Locate the line that contains "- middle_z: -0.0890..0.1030" in the entries below, then repeat it and every following line through the line that contains "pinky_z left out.", exactly, and no others.

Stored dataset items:
------------

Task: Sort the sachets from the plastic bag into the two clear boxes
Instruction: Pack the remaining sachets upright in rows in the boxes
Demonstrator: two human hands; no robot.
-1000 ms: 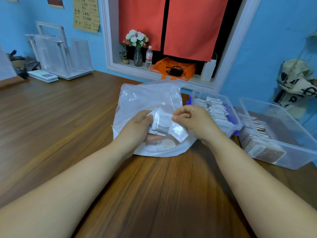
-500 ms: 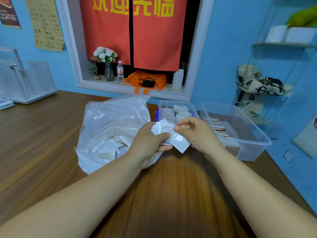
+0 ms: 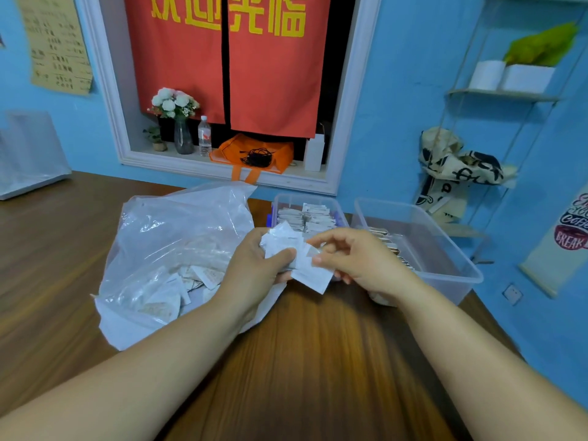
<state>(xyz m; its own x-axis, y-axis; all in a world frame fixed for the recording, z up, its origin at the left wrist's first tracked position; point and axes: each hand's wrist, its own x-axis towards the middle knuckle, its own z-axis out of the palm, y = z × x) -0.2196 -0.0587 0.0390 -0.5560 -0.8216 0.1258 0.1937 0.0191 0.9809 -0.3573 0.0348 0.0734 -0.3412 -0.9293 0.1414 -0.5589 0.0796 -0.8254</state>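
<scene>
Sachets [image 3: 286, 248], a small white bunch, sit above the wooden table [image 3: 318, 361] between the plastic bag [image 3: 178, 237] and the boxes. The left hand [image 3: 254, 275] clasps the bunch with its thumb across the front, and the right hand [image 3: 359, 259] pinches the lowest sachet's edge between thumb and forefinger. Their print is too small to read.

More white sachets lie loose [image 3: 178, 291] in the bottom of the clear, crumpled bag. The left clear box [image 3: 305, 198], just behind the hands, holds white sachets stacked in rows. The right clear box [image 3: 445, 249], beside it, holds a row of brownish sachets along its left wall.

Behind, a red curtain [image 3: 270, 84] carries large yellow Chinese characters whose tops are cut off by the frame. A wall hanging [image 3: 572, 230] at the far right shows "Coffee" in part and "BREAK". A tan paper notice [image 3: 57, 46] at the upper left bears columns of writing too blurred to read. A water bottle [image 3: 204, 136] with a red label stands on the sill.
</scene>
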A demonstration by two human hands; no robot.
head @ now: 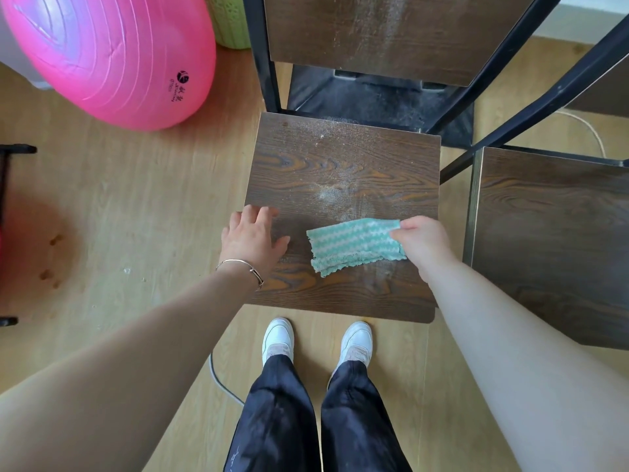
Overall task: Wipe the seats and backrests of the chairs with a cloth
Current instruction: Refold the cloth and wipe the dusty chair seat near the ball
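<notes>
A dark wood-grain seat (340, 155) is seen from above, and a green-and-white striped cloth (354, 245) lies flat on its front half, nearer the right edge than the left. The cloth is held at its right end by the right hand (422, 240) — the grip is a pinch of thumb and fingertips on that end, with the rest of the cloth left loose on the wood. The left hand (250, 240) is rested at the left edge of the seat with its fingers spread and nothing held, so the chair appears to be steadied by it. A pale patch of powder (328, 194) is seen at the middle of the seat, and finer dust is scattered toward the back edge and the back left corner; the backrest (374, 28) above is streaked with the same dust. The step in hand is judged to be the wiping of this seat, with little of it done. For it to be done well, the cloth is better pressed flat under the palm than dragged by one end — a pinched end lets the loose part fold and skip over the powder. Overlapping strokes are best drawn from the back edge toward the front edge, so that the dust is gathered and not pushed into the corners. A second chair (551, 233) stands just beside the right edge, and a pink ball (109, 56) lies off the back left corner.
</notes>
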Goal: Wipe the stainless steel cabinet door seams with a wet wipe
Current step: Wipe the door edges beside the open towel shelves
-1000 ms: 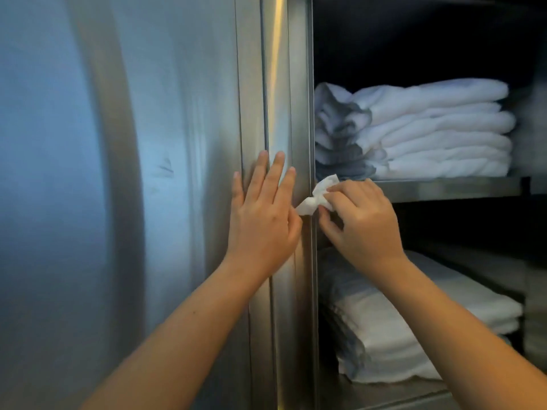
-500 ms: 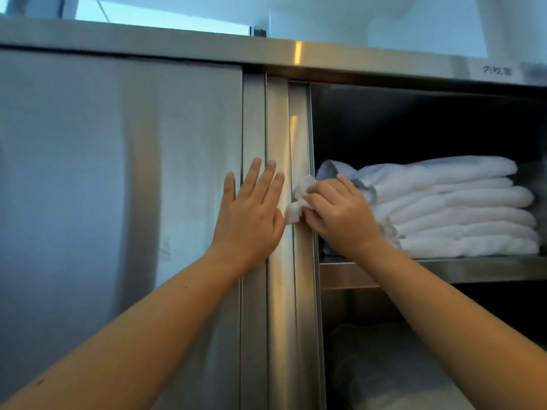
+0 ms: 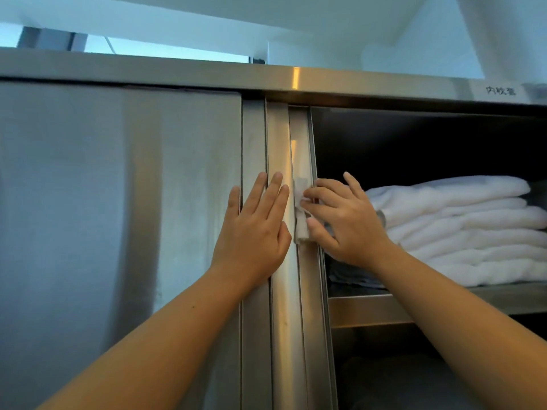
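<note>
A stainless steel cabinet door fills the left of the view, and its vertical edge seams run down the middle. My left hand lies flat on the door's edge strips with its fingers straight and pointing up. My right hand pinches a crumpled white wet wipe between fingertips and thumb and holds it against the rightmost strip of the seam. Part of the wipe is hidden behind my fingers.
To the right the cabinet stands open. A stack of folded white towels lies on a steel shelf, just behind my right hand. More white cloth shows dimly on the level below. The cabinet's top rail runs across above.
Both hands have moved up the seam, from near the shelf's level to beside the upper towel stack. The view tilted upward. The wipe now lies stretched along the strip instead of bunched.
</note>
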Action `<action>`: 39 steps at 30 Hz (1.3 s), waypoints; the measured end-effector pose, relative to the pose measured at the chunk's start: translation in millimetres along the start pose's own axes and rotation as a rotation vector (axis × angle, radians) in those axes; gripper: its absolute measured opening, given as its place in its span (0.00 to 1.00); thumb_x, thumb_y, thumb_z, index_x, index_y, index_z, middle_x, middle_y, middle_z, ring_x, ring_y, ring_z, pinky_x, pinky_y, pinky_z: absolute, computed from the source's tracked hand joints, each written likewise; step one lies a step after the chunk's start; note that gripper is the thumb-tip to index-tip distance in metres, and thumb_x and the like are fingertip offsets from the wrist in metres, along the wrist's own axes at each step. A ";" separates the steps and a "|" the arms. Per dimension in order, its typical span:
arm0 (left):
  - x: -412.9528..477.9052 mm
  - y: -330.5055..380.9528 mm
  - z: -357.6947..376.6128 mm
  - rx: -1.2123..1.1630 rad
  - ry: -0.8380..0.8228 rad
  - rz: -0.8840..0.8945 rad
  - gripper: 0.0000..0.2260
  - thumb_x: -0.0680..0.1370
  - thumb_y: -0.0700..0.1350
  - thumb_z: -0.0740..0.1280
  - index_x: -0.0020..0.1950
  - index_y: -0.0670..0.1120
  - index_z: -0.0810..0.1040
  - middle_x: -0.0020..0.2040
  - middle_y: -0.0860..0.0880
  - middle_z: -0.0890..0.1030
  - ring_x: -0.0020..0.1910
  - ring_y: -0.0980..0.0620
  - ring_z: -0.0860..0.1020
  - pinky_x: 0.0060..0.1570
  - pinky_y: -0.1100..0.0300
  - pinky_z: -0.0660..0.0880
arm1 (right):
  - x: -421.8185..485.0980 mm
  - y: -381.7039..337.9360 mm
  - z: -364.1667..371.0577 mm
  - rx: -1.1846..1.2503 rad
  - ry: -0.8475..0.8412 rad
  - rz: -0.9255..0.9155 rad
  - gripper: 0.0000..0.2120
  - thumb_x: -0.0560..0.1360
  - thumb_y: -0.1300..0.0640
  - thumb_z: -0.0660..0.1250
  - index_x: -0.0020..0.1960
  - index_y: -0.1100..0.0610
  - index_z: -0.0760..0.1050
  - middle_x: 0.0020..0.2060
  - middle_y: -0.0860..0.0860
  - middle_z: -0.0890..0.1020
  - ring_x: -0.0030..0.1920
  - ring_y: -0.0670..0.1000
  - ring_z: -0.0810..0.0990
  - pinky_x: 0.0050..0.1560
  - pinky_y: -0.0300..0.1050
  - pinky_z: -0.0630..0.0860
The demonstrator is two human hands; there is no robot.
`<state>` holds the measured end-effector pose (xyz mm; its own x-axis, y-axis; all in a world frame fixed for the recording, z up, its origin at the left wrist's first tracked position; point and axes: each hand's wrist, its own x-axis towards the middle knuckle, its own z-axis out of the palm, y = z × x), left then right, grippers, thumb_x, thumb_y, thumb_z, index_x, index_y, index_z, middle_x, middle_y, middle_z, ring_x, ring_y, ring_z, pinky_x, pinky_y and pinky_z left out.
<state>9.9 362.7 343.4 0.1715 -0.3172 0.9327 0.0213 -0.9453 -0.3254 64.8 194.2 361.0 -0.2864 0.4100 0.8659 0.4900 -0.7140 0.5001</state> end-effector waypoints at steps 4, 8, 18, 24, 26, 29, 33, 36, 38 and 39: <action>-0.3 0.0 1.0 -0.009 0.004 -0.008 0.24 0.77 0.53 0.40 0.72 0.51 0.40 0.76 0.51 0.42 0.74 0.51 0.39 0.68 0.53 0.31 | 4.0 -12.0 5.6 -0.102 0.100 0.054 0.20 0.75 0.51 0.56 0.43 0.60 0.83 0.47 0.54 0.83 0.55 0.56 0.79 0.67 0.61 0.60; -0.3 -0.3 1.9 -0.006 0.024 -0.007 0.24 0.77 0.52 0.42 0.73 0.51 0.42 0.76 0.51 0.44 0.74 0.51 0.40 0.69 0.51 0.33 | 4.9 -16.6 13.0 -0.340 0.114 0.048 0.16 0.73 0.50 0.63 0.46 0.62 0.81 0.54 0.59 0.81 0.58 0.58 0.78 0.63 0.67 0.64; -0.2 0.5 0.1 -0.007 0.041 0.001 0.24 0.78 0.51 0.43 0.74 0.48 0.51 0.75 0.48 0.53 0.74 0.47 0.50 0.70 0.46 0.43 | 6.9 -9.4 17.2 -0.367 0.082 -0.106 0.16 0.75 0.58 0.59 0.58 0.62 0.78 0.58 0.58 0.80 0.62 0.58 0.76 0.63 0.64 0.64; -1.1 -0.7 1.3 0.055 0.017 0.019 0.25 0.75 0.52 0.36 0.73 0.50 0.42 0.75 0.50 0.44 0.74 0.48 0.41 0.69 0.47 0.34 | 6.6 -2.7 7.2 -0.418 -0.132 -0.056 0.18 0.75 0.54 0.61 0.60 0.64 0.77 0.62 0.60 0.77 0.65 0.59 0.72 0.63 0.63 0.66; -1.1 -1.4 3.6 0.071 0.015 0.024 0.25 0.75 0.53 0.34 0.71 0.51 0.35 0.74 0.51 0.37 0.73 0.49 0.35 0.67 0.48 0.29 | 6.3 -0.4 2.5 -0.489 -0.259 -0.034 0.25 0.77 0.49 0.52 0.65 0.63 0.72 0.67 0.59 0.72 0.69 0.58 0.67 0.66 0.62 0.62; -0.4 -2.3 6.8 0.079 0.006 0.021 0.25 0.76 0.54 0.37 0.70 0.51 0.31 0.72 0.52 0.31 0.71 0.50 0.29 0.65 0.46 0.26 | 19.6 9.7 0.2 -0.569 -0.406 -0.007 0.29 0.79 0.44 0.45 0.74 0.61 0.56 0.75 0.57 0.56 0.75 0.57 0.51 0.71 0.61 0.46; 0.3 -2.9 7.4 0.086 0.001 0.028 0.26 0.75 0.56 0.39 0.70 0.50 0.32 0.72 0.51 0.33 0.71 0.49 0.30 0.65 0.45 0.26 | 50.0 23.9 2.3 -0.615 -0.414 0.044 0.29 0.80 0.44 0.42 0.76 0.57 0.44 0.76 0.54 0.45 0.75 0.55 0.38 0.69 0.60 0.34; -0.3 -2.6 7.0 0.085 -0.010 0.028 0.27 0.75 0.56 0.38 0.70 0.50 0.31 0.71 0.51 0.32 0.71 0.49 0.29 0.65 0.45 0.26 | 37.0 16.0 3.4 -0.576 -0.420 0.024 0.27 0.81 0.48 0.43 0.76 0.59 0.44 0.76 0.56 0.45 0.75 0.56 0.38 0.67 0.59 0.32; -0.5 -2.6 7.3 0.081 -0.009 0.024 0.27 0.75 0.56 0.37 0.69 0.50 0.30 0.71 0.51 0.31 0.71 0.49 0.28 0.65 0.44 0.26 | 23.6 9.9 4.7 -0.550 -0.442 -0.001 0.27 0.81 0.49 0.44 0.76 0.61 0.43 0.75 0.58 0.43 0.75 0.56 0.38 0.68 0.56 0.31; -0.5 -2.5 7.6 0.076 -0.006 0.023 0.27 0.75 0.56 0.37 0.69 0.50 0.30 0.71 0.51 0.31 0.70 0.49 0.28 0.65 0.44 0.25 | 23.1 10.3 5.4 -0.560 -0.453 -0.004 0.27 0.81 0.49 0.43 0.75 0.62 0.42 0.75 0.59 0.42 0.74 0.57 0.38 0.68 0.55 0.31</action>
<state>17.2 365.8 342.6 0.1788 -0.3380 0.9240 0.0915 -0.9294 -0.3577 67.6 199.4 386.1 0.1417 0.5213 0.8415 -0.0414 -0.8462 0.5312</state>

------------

**Answer space**
  - middle_z: -0.0890..0.1030
  - ring_x: -0.0020..0.1910
  - ring_y: -0.0980..0.0620
  - ring_z: -0.0860..0.1020
  - pinky_x: 0.0060..0.1570
  - pinky_y: -0.1100..0.0300
  - pinky_z: -0.0660..0.0880
arm1 (right):
  - x: -421.8185..485.0980 mm
  - y: -381.7039..337.9360 mm
  - z: -364.1667..371.0577 mm
  - rx: -1.1846..1.2503 rad
  - ry: -0.8475..0.8412 rad
  - rz: -0.9255..0.9155 rad
  - gripper: 0.0000..0.2120
  - thumb_x: -0.0560..0.1360
  - thumb_y: -0.1300..0.0640
  - thumb_z: -0.0660..0.1250
  - index_x: -0.0020..0.1960
  - index_y: -0.1100..0.0610
  - index_z: -0.0760..0.1050
  - middle_x: 0.0020..0.2060
  - middle_y: -0.0860..0.0860
  - middle_z: -0.0890..0.1020
  - ring_x: -0.0030..0.1920
  - ring_y: -0.0670..0.1000
  - ring_z: -0.0810..0.0990
  - pinky_x: 0.0050..0.1560
  - pinky_y: -0.0300..0.1050
  - pinky_z: -0.0630..0.0860
The demonstrator is two human hands; there is no robot.
`<state>` holds the measured end-effector pose (xyz mm; its own x-axis, y-axis; all in a world frame fixed for the recording, z up, its origin at the left wrist's first tracked position; point and axes: each hand's wrist, its own x-axis towards the middle knuckle, its own z-axis out of the palm, y = z × x), left then right, grippers, thumb_x, thumb_y, thumb_z, index_x, index_y, index_z, middle_x, middle_y, middle_z, ring_x, ring_y, ring_z, pinky_x, pinky_y and pinky_z left out.

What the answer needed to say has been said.